Task:
Both the line below containing "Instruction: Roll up" and the line containing "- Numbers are", along with every line between them, should be repeated exactly; no other line belongs in the answer.

+++ Data segment +++

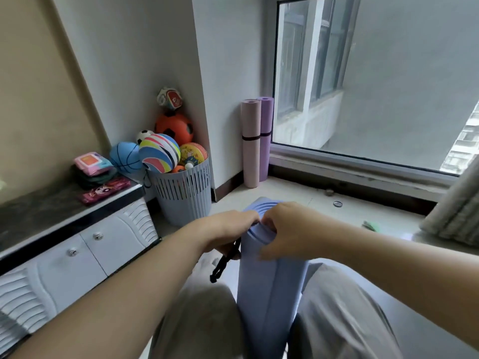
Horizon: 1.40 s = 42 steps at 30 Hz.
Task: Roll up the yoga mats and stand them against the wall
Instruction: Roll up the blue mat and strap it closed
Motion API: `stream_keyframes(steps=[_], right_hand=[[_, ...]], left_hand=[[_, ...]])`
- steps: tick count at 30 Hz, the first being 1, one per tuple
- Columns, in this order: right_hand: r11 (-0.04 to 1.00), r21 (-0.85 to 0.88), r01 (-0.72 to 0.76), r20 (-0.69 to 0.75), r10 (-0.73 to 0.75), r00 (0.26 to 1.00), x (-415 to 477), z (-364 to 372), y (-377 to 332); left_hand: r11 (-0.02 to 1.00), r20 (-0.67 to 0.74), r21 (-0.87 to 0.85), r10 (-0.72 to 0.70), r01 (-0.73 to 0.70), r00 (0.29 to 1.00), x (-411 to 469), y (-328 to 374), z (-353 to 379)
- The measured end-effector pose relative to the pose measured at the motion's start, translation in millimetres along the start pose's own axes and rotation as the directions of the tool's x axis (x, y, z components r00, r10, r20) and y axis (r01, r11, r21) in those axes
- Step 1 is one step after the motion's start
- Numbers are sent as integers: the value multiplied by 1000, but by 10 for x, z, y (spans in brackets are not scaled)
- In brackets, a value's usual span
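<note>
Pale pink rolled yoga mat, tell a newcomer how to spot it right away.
Find the large window; at its lower left corner two rolled mats stand upright against the white wall. The pale pink rolled yoga mat is the nearer, left one, beside the purple rolled mat.

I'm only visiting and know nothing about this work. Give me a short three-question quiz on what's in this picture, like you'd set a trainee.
1. True or false: the pink mat and the purple mat stand upright beside the window.
2. What does the left hand hold next to the blue mat? A) a ball B) a black strap C) a cup
3. Fill in: the balls are piled in a slatted ____.
Key: 1 true; 2 B; 3 basket.
</note>
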State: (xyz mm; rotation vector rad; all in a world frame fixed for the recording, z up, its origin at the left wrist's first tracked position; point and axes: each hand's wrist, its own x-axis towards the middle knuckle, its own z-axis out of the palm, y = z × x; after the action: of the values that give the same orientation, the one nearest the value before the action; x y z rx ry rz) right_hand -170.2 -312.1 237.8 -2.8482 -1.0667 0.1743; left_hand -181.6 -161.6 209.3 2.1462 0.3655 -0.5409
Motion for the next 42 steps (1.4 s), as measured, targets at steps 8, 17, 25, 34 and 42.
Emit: stream_keyframes(steps=[8,17,25,34,42], right_hand=[[1000,14,18,239,-21,971,-53,-325,103],[848,499,177,-157,-112,981,490,-484,217],[458,858,235,-244,-39,969,541,-480,383],[-457,889,37,-103,-119,988,376,-299,470],[-822,569,-8,-202,-149,968,278,-233,549]], left_hand=[[997,61,76,23,-27,998,-31,2,29],[804,-321,84,581,-589,747,-251,262,-447],[715,-447,131,661,-687,602,-241,167,-595],[-50,-332,-941,342,-335,879,-188,301,-314],[-354,-406,-901,487,-251,773,-223,266,-342]])
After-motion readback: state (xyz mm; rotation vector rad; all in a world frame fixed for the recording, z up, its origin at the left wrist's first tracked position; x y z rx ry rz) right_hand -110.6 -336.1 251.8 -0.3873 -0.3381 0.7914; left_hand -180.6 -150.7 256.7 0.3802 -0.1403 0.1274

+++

Response area:
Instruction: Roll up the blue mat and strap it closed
Motion API: `stream_keyframes(steps=[_], right_hand=[[_, ...]], left_hand=[[_, ...]])`
- steps: tick count at 30 Hz, the first being 1, one per tuple
- Columns, in this order: right_hand: r11 (-0.04 to 1.00), r21 (-0.85 to 0.88), r01 (-0.72 to 0.76), r20 (-0.69 to 0.75), r10 (-0.73 to 0.75), r00 (0.26 to 1.00), x (-415 to 477), z (-364 to 372), y (-377 to 332); left_hand: r11 (-0.02 to 1.00), r20 (-0.67 to 0.74), r21 (-0.87 to 0.85), r10 (-0.72 to 0.70), r01 (-0.73 to 0.70), r00 (0.29 to 1.00), x (-411 to 469), y (-328 to 374), z (-353 to 379)
- The measured end-effector pose relative to the pose measured at the motion's start, translation in millimetres along the start pose's own axes and rotation as the directions of the tool's x axis (x, y, z components r00, r10, r20) and y axis (r01, r11, r21) in those axes
- Step 1 is one step after the motion's start
- Numbers are sent as integers: the value multiplied by 1000, but by 10 for x, z, y (spans in brackets are not scaled)

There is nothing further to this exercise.